| Problem statement |
Across the records that follow, how many lines contain the string "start"? Answer with the number only.
BEGIN Source material
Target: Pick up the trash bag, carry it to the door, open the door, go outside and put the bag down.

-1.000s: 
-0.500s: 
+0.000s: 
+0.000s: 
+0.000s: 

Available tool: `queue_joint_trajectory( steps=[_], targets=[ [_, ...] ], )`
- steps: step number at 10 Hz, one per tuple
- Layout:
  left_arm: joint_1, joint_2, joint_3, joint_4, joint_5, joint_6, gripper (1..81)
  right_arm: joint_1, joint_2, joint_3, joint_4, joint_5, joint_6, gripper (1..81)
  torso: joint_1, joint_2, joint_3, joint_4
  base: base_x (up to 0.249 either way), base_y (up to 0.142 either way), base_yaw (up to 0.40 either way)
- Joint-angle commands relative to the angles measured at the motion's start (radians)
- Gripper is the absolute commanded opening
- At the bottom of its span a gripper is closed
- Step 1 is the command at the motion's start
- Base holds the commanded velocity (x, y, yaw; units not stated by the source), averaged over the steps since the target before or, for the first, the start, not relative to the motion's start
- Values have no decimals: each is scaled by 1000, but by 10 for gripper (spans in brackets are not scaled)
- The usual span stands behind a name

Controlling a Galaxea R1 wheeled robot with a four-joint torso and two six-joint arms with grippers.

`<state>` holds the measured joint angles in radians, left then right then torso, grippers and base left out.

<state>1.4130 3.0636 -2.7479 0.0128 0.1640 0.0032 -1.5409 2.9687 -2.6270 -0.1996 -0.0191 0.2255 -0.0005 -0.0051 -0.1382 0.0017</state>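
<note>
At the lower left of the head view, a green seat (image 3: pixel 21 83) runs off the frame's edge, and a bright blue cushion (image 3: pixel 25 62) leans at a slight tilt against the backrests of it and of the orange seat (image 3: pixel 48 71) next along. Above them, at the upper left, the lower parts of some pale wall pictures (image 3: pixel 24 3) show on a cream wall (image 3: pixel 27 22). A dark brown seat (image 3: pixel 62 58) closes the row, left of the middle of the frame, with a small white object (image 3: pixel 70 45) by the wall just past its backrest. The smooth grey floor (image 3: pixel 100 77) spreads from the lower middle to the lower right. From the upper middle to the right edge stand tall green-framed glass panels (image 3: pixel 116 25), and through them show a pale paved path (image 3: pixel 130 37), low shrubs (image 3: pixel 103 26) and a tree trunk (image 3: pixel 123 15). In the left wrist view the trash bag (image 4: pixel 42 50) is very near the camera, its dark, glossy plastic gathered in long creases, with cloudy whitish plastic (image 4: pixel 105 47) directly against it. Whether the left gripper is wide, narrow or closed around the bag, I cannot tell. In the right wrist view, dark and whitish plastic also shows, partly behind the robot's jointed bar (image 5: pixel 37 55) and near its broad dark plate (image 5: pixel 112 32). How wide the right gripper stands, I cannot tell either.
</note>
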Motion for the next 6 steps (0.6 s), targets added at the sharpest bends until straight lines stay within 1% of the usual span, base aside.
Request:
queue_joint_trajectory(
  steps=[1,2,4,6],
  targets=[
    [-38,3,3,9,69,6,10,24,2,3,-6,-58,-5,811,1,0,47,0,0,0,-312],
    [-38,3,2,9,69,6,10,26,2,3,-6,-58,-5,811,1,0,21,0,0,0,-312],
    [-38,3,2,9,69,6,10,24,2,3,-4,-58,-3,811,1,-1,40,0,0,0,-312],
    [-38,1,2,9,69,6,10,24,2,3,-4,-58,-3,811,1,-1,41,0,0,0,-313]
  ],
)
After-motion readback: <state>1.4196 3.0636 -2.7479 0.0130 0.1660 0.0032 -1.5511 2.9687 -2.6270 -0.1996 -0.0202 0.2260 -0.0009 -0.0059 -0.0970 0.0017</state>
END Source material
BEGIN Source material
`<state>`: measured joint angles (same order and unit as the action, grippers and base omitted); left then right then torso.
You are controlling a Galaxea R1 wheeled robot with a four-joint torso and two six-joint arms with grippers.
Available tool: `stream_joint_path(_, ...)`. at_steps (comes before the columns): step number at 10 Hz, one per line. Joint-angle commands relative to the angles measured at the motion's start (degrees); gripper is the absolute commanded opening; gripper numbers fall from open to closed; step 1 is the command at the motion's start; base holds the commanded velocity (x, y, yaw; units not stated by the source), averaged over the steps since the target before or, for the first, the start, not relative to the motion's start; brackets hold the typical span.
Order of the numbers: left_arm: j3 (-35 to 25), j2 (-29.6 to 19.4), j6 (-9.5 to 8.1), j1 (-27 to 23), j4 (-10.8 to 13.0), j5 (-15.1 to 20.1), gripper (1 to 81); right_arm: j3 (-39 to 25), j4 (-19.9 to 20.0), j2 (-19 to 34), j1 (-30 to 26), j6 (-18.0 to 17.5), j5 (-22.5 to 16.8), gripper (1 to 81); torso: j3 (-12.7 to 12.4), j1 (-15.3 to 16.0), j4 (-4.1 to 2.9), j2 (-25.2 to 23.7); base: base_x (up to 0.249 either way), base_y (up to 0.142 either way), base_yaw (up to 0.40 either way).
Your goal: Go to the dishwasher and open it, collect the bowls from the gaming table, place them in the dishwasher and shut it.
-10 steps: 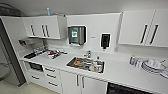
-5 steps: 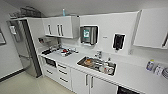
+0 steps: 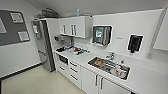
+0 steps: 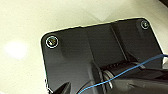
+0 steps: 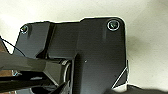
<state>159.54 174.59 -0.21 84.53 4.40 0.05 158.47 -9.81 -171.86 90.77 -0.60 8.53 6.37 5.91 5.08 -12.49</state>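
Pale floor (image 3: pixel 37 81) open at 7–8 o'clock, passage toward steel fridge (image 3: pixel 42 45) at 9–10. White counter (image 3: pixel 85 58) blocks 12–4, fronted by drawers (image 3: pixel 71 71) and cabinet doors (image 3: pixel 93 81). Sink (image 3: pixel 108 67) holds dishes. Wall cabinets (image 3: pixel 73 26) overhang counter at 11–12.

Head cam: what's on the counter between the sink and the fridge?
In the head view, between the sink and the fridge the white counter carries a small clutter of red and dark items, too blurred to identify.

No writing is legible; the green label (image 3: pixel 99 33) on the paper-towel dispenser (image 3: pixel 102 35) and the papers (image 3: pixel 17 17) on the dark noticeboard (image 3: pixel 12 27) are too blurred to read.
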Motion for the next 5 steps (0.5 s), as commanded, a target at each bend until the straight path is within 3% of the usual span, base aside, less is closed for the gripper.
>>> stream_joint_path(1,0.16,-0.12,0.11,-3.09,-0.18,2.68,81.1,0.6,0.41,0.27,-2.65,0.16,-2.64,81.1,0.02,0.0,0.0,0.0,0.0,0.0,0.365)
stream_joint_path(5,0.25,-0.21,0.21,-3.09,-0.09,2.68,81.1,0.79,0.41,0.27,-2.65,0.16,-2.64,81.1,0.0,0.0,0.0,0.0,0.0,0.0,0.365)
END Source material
| Expected answer |
4